▶ [YOUR OBJECTIVE]: Reproduce, exactly and in full, only the lines below from the one containing "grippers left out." through the one containing "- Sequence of".

[Data items]
-*-
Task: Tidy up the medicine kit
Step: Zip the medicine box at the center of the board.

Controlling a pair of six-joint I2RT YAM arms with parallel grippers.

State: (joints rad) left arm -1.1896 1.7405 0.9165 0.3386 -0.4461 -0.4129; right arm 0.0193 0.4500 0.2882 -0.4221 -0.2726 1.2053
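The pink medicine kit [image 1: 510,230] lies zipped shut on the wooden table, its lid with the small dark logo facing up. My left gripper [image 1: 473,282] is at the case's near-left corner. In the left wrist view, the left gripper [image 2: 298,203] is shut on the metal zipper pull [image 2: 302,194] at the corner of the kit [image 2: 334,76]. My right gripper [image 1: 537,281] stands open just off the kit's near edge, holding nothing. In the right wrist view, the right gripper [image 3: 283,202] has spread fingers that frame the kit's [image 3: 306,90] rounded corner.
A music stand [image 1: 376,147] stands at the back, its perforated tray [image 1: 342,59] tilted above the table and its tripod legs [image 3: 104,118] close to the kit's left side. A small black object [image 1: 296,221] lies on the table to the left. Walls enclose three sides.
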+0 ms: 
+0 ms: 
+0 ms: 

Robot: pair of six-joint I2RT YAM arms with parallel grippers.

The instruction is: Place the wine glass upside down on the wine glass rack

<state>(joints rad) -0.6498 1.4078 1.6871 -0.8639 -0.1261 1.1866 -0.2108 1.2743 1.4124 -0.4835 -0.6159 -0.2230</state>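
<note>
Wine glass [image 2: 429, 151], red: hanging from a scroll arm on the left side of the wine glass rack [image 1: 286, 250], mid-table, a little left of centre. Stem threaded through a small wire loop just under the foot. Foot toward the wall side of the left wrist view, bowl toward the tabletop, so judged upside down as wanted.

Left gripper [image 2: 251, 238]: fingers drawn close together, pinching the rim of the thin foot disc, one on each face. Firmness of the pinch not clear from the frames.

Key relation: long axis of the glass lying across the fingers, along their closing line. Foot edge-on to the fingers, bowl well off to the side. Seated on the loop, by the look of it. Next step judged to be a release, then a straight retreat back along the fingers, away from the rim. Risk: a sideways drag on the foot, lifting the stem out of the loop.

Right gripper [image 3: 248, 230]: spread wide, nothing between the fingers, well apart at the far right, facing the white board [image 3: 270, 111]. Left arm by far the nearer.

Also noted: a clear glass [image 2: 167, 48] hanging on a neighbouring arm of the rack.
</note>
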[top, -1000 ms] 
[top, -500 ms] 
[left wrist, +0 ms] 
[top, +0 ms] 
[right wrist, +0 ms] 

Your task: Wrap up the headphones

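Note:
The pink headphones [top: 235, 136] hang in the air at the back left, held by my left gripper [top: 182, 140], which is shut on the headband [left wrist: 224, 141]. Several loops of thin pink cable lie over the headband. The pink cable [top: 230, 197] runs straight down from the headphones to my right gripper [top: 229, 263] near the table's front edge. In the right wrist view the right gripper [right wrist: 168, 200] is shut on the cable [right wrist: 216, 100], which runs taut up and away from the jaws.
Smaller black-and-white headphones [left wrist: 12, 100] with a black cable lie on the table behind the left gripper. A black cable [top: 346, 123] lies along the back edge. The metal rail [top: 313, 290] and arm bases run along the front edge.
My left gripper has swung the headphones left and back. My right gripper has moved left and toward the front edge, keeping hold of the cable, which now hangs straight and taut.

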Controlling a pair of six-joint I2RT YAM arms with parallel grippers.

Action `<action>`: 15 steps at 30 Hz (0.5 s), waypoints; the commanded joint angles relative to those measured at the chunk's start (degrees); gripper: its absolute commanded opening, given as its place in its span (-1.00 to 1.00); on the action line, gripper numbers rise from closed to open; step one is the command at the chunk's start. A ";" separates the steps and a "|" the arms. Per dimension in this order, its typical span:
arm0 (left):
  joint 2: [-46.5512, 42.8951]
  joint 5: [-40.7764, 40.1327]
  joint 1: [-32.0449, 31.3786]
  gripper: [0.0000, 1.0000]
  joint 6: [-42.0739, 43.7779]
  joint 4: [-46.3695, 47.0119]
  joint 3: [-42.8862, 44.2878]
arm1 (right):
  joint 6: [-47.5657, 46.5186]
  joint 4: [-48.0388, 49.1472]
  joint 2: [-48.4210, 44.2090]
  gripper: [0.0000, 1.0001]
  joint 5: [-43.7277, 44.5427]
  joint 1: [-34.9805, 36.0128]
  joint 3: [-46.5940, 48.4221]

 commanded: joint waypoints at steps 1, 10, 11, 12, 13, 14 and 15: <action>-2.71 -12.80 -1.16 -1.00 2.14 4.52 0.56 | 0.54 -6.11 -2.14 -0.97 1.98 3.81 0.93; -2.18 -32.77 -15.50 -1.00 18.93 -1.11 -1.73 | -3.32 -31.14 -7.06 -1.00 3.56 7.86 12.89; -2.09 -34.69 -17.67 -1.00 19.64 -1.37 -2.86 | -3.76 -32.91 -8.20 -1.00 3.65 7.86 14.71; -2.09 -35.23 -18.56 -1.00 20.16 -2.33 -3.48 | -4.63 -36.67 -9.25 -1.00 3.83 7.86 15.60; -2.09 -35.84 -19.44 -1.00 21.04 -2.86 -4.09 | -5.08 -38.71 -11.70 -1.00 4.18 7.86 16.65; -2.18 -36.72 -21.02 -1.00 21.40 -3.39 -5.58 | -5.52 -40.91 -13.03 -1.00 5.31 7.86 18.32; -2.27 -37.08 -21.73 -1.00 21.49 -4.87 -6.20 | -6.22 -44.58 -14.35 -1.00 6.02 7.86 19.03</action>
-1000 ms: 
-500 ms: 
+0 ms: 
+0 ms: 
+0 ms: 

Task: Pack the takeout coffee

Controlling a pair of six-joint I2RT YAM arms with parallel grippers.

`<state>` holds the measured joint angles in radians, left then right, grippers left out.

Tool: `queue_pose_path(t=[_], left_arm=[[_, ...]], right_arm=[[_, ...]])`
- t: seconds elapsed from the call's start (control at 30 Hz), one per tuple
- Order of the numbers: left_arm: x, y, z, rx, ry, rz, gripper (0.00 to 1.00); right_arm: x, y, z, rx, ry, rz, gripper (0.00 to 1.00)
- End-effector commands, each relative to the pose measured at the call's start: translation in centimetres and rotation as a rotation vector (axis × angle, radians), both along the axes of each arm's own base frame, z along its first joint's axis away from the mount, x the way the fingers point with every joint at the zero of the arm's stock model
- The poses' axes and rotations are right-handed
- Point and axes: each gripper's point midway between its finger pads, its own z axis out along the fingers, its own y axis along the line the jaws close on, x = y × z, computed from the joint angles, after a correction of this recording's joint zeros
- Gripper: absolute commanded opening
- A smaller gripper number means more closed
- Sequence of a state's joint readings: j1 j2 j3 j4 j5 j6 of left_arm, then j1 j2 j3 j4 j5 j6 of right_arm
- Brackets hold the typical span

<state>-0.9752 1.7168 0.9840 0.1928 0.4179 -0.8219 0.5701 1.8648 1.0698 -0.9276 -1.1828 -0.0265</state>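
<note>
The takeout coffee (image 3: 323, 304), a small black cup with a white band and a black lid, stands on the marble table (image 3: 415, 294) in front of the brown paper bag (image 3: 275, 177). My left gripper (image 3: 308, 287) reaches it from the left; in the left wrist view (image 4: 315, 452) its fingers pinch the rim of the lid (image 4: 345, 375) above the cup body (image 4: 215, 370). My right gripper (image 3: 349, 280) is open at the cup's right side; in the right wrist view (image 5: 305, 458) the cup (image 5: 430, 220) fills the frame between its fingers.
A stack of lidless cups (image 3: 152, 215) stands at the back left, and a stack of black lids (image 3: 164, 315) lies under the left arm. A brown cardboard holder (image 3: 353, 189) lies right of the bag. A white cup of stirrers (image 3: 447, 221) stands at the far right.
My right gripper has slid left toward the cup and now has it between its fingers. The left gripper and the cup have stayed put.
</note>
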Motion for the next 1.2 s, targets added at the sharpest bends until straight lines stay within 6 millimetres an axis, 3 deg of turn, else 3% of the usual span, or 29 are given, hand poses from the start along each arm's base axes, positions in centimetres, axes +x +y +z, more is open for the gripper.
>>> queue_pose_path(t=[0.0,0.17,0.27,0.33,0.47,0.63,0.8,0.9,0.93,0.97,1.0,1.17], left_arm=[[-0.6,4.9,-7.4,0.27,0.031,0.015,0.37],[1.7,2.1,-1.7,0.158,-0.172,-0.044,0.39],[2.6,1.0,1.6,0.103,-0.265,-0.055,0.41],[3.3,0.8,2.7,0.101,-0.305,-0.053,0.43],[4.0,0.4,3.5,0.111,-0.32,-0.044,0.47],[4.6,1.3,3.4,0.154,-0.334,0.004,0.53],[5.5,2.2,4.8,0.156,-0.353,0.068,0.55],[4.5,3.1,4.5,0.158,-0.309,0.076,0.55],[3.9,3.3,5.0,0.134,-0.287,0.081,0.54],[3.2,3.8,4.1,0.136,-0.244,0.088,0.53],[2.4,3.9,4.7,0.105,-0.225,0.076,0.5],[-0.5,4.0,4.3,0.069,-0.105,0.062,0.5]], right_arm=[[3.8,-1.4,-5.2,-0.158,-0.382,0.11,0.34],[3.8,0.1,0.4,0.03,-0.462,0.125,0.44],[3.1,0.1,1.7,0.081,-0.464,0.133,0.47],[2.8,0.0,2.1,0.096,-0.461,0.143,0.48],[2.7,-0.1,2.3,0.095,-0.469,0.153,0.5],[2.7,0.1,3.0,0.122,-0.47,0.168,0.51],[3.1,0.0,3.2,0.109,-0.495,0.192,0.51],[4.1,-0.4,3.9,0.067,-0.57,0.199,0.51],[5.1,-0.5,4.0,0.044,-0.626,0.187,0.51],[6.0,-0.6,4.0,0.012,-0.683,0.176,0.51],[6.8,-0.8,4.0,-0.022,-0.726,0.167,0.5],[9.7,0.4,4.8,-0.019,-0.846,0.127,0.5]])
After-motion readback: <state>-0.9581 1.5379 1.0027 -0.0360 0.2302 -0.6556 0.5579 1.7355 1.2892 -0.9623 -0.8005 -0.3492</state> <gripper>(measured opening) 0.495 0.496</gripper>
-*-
▶ [SOLUTION]:
`<state>` holds the measured joint angles in radians, left then right, grippers left out.

Tool: `queue_pose_path(t=[_], left_arm=[[_, ...]], right_arm=[[_, ...]])`
- t: seconds elapsed from the call's start (control at 30 Hz), one per tuple
- Order of the numbers: left_arm: x, y, z, rx, ry, rz, gripper (0.00 to 1.00); right_arm: x, y, z, rx, ry, rz, gripper (0.00 to 1.00)
- End-effector commands, each relative to the pose measured at the call's start: translation in centimetres and rotation as a rotation vector (axis × angle, radians), both along the axes of each arm's own base frame, z along its first joint's axis away from the mount, x the way the fingers point with every joint at the zero of the arm's stock model
- The poses' axes and rotations are right-handed
- Point and axes: each gripper's point midway between its finger pads, its own z axis out along the fingers, its own y axis along the line the jaws close on, x = y × z, computed from the joint angles, after a correction of this recording's joint zeros
- Gripper: absolute commanded opening
- A smaller gripper number means more closed
- Sequence of a state's joint readings: j1 j2 j3 j4 j5 j6 of left_arm, then j1 j2 j3 j4 j5 j6 of right_arm

Nothing else goes in the answer.